The reason I began to wear hijab was simply that I believed (and still believe) it is mandated in Islam. When I first became Muslim I lived in a town that was full of Muslims, most of whom dressed in the traditional ways. Putting on a headscarf (and at that time even a veil) was not a hardship. It was the norm where I was, and I understood it to be required. There are verses in the Qur'an and in the collected words of the Prophet Muhammad (peace and blessings be upon him), as well as collected norms and behaviors of the wives of the Prophet and his Companions that show clearly that covering of the entire body and head was enjoined upon and practiced by the early Muslim women.

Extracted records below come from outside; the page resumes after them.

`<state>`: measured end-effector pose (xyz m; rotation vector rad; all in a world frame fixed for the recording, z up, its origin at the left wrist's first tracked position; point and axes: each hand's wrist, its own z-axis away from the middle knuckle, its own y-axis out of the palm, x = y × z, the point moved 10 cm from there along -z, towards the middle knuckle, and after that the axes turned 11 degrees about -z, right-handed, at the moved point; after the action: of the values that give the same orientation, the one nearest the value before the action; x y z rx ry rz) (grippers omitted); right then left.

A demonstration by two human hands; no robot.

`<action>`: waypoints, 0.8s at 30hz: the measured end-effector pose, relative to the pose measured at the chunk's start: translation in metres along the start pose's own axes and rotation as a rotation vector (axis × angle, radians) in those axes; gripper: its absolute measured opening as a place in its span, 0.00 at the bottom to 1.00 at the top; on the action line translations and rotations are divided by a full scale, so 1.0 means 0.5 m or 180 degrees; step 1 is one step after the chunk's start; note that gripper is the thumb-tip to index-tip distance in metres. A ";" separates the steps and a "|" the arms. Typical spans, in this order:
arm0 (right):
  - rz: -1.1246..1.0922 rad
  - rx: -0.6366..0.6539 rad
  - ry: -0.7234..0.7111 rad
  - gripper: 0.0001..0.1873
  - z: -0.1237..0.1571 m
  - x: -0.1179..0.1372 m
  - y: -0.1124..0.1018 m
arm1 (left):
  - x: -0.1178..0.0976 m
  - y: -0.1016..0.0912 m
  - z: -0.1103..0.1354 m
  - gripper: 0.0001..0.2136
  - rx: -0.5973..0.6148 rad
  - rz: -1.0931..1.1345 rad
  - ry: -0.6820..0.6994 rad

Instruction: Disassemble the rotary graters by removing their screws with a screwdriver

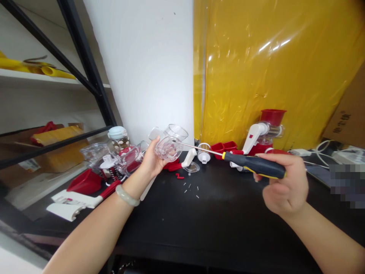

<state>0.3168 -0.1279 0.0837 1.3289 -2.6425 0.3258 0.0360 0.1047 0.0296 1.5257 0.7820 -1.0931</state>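
Note:
My left hand (pixel 151 160), with a pale bangle on its wrist, grips a clear plastic housing (pixel 176 132) above the table. In my right hand (pixel 288 186) is a screwdriver (pixel 251 164) with a black and yellow handle, its long shaft pointing left. The screwdriver's tip lies at the round end of the housing; whether it sits in a screw I cannot tell. Below on the table are several small metal pins or screws (pixel 190 185) and a little red part (pixel 179 176). A white and red crank handle (pixel 188 159) lies just behind them.
An assembled rotary grater (pixel 258 133) stands at the back right, beside red trays (pixel 224 149) and a grater drum (pixel 204 153). At left lie a red hopper (pixel 85 182), white parts (pixel 68 203) and clear housings (pixel 128 158). A black-framed shelf (pixel 97 87) borders the left; cables (pixel 319 152) run at right.

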 end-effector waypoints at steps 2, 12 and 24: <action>0.0184 -0.0121 -0.0125 0.17 -0.002 0.009 -0.008 | 0.002 -0.001 -0.001 0.17 0.0000 -0.0009 -0.0005; -0.0589 0.0187 -0.0407 0.19 -0.035 0.047 0.023 | -0.004 -0.005 -0.001 0.15 -0.0088 -0.0001 0.0036; -0.0328 0.0219 -0.0283 0.15 -0.036 0.040 0.032 | -0.007 -0.012 -0.008 0.16 -0.0082 0.0044 0.0115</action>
<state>0.2927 -0.1293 0.1039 1.5290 -2.6437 0.3543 0.0305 0.1102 0.0308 1.5308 0.8063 -1.0441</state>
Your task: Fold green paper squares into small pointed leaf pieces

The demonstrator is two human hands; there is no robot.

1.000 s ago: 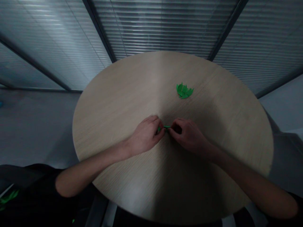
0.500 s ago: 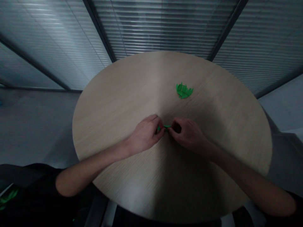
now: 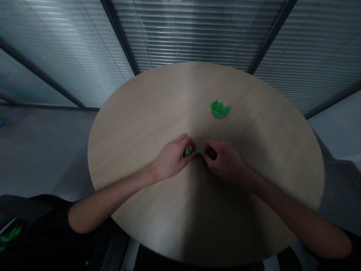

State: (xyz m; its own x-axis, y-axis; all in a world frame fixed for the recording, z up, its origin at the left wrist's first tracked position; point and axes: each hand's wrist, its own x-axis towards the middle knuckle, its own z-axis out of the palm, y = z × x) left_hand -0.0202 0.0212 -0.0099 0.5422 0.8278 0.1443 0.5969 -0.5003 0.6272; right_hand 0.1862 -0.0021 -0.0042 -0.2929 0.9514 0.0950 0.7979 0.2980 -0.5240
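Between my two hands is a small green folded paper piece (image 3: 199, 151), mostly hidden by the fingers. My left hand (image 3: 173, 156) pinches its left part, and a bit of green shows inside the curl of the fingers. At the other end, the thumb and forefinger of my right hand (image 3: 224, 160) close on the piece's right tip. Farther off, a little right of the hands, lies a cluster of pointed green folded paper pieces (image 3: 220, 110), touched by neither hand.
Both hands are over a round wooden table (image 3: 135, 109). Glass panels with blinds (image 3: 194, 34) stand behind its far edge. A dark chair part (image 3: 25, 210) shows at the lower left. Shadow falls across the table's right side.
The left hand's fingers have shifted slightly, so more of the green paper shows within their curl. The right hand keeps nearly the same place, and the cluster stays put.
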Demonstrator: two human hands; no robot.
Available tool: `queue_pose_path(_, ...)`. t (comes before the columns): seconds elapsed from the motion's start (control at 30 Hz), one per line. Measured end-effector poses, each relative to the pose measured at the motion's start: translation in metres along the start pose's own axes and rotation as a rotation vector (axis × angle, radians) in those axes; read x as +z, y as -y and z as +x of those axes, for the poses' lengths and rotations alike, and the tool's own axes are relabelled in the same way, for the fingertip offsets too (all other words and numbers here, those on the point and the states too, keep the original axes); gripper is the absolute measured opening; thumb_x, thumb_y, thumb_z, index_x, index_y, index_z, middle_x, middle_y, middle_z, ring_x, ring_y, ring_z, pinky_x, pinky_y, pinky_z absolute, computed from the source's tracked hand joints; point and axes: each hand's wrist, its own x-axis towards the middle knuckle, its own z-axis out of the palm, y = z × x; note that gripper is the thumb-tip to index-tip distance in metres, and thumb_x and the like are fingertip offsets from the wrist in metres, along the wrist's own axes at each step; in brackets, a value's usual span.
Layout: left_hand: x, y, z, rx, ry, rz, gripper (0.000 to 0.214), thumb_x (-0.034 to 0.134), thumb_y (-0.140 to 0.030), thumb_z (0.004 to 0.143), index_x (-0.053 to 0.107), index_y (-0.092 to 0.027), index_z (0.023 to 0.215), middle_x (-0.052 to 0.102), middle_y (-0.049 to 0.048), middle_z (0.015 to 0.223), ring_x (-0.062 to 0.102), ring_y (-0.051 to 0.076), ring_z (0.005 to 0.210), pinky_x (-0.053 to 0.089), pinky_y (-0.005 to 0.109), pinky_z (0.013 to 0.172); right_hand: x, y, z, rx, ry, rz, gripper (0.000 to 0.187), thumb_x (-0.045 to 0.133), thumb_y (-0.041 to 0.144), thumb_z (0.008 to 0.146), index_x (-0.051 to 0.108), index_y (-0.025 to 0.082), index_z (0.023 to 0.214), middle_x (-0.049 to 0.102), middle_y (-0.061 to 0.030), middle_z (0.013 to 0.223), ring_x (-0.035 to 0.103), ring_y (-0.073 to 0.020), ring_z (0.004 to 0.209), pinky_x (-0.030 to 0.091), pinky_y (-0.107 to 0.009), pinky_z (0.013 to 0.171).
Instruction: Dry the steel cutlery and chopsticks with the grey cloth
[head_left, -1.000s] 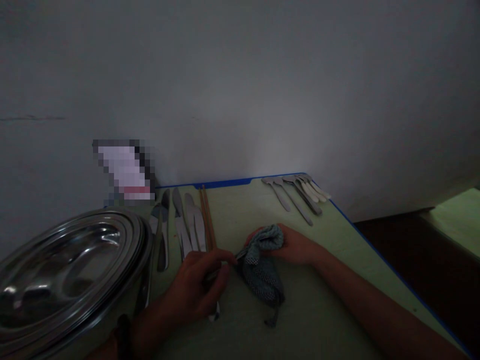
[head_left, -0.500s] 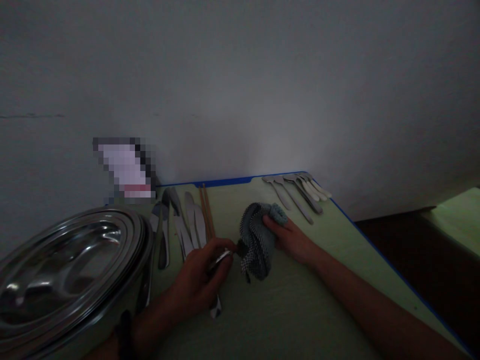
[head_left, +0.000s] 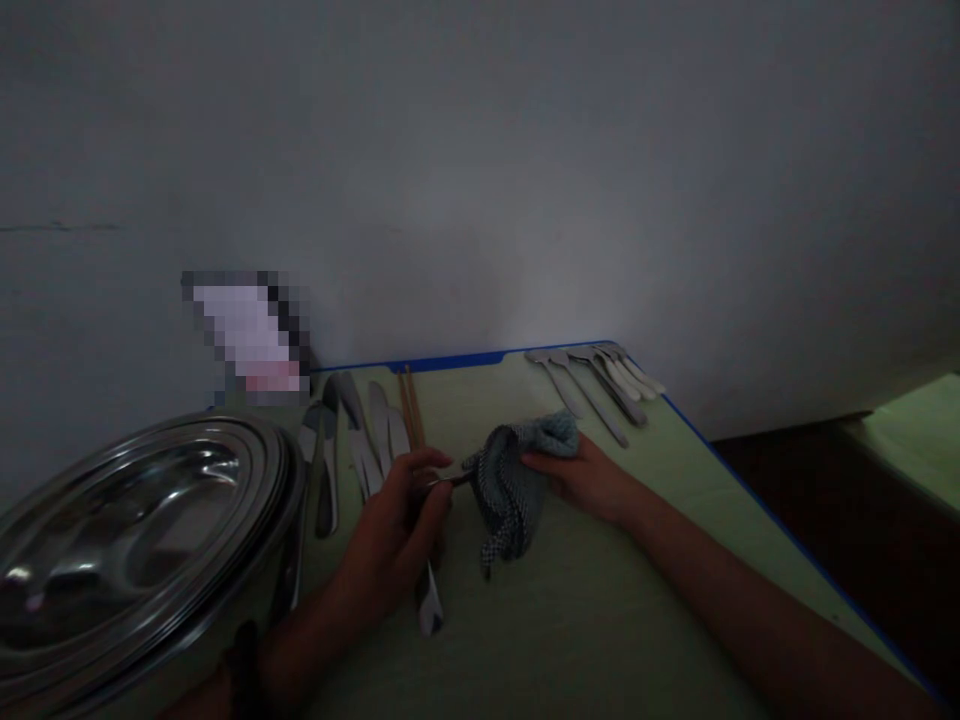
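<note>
My left hand (head_left: pixel 397 530) is closed in a pinch on a slim metal piece of cutlery (head_left: pixel 456 478). Its far end goes into a grey checked cloth (head_left: pixel 514 490), which hides it, so I cannot tell its kind. Bunched in my closed right hand (head_left: pixel 589 482), the cloth hangs above the table and its lower corner dangles. Below my left hand, the end of another metal utensil (head_left: pixel 430 610) shows on the table. Several table knives (head_left: pixel 365 455) and a pair of wooden chopsticks (head_left: pixel 411 405) lie just beyond that hand.
Several oval metal trays (head_left: pixel 169 620) are stacked at the left. A blurred-out device (head_left: pixel 247 335) leans on the wall (head_left: pixel 465 180) behind. Several spoons (head_left: pixel 589 400), some with white handles, lie at the back right of the blue-edged green table (head_left: pixel 615 620).
My left hand has shifted slightly left, drawing the cutlery a little out from the cloth. The cloth has changed its folds and hangs lower. The things on the table look unmoved.
</note>
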Motion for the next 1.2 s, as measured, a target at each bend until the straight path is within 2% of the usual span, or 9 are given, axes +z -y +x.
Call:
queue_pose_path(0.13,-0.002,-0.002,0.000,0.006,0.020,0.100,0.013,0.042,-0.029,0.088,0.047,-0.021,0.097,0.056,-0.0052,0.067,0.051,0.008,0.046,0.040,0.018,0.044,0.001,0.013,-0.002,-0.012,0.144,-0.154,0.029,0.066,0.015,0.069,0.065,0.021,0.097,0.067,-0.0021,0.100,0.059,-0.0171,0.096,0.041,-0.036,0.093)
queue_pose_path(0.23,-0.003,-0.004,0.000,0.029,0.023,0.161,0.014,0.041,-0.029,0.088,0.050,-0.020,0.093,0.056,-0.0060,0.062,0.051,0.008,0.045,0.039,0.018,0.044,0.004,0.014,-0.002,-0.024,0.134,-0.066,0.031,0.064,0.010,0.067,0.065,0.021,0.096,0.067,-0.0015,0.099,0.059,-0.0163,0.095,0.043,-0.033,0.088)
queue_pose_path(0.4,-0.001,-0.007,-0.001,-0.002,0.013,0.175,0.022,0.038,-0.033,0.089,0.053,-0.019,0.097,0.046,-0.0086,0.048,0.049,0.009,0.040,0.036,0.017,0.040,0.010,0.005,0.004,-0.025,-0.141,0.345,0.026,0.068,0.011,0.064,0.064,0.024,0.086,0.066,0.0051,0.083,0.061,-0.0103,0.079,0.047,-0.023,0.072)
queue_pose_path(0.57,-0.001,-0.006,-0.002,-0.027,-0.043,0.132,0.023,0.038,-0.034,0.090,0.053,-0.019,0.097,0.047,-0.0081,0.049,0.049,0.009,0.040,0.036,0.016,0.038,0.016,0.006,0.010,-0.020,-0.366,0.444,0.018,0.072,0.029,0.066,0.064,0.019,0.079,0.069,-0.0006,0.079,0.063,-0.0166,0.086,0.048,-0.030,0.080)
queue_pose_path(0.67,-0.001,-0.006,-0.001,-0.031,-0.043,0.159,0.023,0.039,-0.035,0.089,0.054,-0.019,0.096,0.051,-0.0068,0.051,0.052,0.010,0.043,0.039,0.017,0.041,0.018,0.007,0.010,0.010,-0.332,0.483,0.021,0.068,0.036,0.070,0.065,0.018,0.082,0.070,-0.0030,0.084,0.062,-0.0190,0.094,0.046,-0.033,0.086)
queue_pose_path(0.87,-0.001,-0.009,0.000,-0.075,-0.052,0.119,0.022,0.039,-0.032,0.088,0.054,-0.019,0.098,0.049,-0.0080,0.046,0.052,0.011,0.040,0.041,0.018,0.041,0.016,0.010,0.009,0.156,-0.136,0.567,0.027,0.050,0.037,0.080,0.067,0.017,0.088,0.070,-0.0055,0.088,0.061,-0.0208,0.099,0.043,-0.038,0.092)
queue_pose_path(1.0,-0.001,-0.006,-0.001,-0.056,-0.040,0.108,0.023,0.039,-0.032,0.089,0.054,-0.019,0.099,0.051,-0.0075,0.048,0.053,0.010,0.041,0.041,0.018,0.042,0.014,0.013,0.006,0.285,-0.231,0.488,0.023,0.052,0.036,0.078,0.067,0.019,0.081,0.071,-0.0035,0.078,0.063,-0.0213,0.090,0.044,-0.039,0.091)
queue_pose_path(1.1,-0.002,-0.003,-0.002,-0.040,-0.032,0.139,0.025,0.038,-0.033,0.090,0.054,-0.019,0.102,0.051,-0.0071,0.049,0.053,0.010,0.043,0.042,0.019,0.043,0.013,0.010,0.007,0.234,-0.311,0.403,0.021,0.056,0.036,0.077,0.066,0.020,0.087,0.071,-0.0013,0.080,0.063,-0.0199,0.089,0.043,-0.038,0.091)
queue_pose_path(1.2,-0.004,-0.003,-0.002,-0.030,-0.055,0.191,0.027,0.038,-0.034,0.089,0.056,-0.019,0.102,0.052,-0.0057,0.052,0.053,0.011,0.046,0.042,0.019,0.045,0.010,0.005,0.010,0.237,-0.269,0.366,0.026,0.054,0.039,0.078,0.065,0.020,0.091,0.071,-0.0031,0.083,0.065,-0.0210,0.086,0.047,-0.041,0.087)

Like most women, I have at times struggled with the issue of covering, but never because I did not believe it was required. There were points in my life where I did not wear it either because of jobs that did not allow it (it is a legally guaranteed right here in the U.S. and your employer must allow it) or because I was tired of being so “different” all the time. But I always felt guilty not wearing it and knew that I must go back to it.
Besides the simple answer that I am Muslim and believe that the headscarf and covering are required in Islam, many people want to know more detail about why I actually wear it and what the purpose or point of the covering is, particularly if they know other Muslim women who do not wear it. I cannot speak to why so many Muslim women do not wear it and what their state of mind or opinion on the matter is. I refuse to judge them for being in the stage they are in and I do not know what their personal circumstances may be. I can only answer to what I believe the purpose and benefits of my headscarf achieve.
1. Modesty. When dressed in a covering way, I am not showing my physical attributes (or perhaps lack of) to anyone. People are forced to judge me by my actions and speech, by how well I do my job or how I interact with others, rather than by whether or not I am “good looking” and interest them.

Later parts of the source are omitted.